Он замолчал, раздраженно потирая расрасневшиеся щеки, подошел и сел рядом на край тахты:
— Знаешь, Марина, я человек, в принципе,темный, необразованный.
— Ну, не скромничай…
— А чего скромничать. Правда есть правда. Школа, техникум, армия, институт заочный, завод. Был и рабочим, и мастером, и замначальника цеха и начальником. А щас вот — секретарем парткома избрали. Так что на выставки ходил редко, в измах не силен. Но одно я знаю четко, — вся вот эта зараза никуда не ведет. А вернее ведет — за границу. А тут — все злобой, пьянками и сплетнями кончается. Все ваше дурацкое диссидентство. — Почему дурацкое?
— Потому что дурацкое и есть. Ну что в нем хорошего, вдумайся! Кричать, критиковать, насмехаться? Ты думаешь мы не знаем ничего, а вы нам глаза открыли?
— Нет, я так не думаю, — Марина устало привалилась спиной к стене.
— Пойми, критиковать легче всего. А труднее — дело делать. По-настоящему, по-деловому. Делать дело. А не гадать как спасать Россию…
— Но система-то советская никуда не годится…
— Кто тебе сказал?
— Ну как же… все говорят…
Он насмешливо тряхнул головой:
— Если б она никуда не годилась, нас бы давно уж раздавили. И места б мокрого не осталось.
— Ну, это слишком…
— Не слишком. В самый раз! — отрезал он и крепко положил руку на Маринино вельветовое колено, — Вот что, Марина Ивановна, давай-ка потолкуем по-мужски. Скажи, ты русская?
— Русская.
— Родилась где?
— В Подмосковье.
— В России, стало быть. И живешь в России. В Америку не собираешься мотать?
— Да нет…
— Так. А теперь скажи, ты советских людей любишь?
— Ну, я всех людей люблю…
— Нет, скажи, ты наших любишь? Наших! Понимаешь?! Наших! Любишь?
Марина грустно улыбнулась, вздохнула. Этот крепкий человек в белой рубашке, с неуклюже завязанным галстуком, с широкими грубыми ладонями смотрел своими серо-зелеными, слегка пьяноватыми глазами пристально и требовательно.
Марина невольно перевела взгляд на висящую над столом фотографию: два одинаковых лица с одинаковым выражением смотрели на нее, но как по-разному они смотрели! Одно — далекое, расплывчатое, сероватое, смотрело призрачно и равнодушно, другое — совсем близкое, живое, разгоряченное, с бисеринками пота на лбу упиралось своим упрямым взглядом в ее глаза и каждым мускулом ждало ответа.
— Ну я… — пробормотала Марина, — Я не знаю…
Дальнее лицо смолчало, а у ближнего быстро задвигались упрямые губы:
— А я знаю! Знаю, что люблю! Любил, люблю и буду любить свой народ! Потому что другого народа мне не дано! И Родины другой не дано! Потому что родился здесь, рос, по траве по этой босиком бегал, голодал, мерз, радовался, терял, находил, — все здесь! И человеком стал здесь, и людей понимать научился. Понимать и любить. А вот они! — его палец метнулся в сторону картины. — Они не научились! Хоть и не такими уж дураками уродились! Ни любить, ни понимать! И были чужаками, за что и выперли их из страны к чертовой матери! Ты вот говоришь — правда, правдивая! В том-то и дело, что правда у каждого своя! Они не нашу писали, а свою, свою, западную! А у нас-то она совсем другая! Наша! Понимаешь?
Он сильнее приблизился, оперевшись руками о тахту:
— Понимаешь?
Марина инстинктивно подалась назад от этого яростного напора искренности и здоровья, но прохладная стена не пустила.

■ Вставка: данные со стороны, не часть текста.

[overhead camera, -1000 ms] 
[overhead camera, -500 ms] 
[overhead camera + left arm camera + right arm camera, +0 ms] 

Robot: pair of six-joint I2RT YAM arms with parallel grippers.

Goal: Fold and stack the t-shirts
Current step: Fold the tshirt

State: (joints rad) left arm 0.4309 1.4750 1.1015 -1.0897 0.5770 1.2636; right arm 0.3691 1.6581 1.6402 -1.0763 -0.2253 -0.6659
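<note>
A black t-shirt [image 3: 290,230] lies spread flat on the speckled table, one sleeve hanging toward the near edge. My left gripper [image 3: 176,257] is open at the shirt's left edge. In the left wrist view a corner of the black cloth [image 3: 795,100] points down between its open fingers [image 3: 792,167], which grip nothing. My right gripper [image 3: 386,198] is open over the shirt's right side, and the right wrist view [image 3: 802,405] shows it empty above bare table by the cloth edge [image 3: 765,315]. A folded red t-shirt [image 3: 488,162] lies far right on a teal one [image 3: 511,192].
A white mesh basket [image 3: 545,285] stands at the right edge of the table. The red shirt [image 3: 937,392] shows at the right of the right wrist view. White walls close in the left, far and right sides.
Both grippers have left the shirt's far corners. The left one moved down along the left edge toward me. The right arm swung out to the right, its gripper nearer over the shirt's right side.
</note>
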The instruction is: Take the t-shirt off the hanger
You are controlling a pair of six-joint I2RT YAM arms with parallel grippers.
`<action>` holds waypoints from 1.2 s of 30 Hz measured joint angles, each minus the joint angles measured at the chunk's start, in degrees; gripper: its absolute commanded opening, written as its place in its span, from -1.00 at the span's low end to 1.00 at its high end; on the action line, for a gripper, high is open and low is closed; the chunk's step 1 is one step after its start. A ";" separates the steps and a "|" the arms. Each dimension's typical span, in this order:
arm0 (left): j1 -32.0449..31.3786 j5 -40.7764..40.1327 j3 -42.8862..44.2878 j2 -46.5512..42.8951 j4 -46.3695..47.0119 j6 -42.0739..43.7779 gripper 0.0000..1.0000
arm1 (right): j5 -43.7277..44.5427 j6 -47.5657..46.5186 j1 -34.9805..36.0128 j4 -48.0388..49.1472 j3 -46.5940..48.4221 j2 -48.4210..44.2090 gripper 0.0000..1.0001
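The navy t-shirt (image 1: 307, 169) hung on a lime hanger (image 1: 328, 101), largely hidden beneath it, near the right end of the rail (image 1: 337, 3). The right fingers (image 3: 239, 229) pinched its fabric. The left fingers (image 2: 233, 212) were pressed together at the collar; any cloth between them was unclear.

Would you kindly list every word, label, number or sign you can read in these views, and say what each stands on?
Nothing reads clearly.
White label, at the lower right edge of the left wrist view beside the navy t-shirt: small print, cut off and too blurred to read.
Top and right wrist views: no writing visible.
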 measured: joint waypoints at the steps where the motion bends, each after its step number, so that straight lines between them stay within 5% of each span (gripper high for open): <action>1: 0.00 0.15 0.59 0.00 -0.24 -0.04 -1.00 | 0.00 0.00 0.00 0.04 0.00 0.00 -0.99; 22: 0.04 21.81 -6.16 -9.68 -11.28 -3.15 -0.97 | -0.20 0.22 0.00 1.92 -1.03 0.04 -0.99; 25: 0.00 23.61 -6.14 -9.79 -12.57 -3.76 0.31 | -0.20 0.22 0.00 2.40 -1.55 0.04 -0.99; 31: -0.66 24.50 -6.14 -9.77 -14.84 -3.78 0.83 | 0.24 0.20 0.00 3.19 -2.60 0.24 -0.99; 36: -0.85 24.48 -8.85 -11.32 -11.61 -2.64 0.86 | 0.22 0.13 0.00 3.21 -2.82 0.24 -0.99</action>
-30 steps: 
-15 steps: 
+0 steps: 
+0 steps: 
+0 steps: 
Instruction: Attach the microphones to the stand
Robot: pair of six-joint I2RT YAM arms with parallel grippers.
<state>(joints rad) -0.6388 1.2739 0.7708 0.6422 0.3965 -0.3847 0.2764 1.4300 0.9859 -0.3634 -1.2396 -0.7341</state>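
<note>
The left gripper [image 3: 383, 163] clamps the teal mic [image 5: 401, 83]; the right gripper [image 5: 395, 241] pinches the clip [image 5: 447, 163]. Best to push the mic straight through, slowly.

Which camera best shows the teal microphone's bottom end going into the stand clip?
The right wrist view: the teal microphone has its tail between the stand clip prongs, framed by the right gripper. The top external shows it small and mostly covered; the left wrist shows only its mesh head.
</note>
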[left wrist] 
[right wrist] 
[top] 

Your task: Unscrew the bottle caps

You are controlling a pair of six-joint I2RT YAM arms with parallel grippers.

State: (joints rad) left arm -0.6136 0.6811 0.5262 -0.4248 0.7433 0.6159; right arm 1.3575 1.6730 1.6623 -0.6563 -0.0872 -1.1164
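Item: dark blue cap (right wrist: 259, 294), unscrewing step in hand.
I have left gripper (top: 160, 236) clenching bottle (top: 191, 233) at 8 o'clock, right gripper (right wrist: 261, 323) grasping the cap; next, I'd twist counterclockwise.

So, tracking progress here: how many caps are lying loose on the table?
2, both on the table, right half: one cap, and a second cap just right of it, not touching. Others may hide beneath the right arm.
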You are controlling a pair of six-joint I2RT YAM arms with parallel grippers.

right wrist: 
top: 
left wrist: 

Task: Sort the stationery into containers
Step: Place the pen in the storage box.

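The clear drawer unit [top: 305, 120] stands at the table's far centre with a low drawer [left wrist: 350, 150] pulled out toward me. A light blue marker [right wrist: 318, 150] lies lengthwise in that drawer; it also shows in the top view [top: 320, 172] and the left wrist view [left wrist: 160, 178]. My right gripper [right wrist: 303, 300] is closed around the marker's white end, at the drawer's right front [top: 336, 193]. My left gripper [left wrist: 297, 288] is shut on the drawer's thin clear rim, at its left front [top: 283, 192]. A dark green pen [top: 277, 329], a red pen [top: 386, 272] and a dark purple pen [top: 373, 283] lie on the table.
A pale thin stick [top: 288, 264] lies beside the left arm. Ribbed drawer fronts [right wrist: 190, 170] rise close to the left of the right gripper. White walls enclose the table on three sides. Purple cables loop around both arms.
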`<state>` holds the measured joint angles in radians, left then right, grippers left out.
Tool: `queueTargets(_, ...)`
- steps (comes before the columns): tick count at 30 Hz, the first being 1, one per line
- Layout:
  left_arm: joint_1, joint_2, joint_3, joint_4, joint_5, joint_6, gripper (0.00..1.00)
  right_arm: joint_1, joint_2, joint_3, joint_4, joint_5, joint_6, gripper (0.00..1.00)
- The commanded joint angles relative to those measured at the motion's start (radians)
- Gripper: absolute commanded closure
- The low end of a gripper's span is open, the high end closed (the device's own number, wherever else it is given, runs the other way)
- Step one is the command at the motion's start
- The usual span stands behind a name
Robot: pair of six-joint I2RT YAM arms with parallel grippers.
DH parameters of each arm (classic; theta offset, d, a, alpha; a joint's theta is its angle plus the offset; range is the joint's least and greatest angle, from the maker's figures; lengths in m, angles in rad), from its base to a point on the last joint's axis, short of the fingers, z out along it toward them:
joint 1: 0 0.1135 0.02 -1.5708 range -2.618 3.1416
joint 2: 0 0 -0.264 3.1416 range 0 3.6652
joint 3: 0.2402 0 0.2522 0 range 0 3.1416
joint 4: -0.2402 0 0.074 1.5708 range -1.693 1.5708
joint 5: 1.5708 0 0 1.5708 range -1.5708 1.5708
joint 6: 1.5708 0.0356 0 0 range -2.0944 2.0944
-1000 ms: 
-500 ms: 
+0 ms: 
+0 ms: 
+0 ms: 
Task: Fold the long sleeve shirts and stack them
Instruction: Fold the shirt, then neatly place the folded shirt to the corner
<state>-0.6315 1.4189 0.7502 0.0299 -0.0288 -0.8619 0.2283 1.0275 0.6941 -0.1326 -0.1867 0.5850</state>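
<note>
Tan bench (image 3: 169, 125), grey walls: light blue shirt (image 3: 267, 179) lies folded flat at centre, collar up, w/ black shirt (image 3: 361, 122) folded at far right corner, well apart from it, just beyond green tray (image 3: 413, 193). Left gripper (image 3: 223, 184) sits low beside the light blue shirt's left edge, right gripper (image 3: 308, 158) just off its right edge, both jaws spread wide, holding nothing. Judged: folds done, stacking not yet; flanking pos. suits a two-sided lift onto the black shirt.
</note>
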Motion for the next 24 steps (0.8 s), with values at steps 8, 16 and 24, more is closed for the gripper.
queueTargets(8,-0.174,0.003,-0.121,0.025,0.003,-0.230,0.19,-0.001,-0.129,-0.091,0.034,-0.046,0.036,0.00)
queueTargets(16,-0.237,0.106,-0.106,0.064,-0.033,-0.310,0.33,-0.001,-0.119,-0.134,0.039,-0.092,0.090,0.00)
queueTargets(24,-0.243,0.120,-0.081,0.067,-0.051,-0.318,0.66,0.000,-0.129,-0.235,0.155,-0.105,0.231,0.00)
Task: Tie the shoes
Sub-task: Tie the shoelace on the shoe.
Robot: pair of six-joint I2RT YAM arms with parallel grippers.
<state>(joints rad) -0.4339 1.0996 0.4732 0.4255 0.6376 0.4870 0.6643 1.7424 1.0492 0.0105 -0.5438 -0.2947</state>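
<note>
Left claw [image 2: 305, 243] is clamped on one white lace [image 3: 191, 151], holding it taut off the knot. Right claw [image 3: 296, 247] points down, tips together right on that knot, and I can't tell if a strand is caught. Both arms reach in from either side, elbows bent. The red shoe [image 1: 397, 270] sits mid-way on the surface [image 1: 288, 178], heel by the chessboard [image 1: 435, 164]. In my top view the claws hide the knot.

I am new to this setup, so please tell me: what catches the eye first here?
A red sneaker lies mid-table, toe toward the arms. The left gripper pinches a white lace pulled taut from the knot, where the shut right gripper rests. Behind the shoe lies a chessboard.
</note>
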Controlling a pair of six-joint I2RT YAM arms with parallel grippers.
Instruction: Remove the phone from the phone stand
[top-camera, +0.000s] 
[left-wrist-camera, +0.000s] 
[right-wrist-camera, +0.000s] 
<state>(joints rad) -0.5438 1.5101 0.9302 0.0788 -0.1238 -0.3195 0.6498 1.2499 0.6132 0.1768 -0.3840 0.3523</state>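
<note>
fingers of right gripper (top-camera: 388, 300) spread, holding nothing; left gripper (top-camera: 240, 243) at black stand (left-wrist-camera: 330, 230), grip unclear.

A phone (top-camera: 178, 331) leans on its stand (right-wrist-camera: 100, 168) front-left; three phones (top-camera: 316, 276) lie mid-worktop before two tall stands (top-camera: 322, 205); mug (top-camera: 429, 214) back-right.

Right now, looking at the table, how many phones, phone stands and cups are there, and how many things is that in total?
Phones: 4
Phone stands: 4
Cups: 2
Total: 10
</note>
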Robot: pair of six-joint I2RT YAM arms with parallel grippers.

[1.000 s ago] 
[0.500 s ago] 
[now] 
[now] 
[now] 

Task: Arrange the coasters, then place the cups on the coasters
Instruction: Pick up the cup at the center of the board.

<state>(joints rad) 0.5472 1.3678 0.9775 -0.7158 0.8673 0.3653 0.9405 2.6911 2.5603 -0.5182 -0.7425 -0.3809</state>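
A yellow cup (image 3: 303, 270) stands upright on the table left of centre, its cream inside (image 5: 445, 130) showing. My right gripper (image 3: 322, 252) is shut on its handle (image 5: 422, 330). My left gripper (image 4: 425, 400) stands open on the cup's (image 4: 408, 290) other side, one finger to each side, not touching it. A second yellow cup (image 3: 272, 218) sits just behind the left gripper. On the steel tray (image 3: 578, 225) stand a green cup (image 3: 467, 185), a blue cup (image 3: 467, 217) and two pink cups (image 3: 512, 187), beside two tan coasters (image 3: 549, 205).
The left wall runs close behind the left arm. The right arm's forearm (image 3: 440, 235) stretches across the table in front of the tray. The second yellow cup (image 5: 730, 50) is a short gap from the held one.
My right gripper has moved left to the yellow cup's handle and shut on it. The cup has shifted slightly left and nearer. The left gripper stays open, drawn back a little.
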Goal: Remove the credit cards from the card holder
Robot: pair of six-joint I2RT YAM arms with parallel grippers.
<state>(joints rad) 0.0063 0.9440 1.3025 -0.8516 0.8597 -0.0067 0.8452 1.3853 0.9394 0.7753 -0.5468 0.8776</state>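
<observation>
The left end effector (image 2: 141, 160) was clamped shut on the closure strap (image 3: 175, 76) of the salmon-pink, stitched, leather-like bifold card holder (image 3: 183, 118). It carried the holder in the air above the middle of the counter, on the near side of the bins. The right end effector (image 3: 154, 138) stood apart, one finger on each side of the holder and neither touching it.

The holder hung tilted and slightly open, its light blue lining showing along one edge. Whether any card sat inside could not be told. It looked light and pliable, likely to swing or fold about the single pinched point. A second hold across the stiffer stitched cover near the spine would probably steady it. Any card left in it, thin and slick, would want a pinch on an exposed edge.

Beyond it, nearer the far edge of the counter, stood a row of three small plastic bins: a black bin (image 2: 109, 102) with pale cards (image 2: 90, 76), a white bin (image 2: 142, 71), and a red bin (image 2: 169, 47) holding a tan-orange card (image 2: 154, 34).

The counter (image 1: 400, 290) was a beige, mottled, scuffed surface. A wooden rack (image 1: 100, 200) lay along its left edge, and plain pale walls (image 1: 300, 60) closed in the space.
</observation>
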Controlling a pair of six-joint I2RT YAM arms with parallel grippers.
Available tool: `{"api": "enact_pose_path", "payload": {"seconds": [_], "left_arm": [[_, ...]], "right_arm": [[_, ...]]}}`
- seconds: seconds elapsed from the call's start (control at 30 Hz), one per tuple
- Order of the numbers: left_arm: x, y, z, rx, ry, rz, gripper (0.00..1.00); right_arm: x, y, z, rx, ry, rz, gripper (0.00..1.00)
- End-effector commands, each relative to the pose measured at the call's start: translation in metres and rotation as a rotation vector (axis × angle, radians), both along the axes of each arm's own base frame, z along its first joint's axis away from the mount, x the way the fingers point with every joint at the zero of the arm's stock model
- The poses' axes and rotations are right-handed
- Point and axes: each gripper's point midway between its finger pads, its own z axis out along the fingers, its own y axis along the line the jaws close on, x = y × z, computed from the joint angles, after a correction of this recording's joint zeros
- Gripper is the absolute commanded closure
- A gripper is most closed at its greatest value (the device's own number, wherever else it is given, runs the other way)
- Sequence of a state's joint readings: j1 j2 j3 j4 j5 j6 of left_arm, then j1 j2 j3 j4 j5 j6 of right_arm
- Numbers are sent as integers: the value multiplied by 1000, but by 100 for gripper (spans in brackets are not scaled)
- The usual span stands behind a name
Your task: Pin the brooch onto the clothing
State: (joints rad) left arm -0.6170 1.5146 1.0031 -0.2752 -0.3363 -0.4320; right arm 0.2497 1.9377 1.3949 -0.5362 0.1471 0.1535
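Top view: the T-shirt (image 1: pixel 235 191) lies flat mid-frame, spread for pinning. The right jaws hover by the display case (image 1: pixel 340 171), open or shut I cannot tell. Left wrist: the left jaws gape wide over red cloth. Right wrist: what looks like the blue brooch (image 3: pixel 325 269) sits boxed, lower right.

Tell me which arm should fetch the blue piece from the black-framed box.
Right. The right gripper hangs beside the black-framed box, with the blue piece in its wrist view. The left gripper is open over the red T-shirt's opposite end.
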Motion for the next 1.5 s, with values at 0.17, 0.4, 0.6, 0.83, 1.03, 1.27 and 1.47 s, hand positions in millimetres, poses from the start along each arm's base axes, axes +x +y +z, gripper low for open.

Его глаза были совсем близко.
Из них исходила какая-то испепеляющая горячая энергия, от которой, нет, не делалось жутко, наоборот, — Марину охватило чувство понимания, теплоты и участия, она вдруг прониклась симпатией к этому угловатому человеку, стремящемуся во что бы то ни стало поделиться собой, переубедить ее.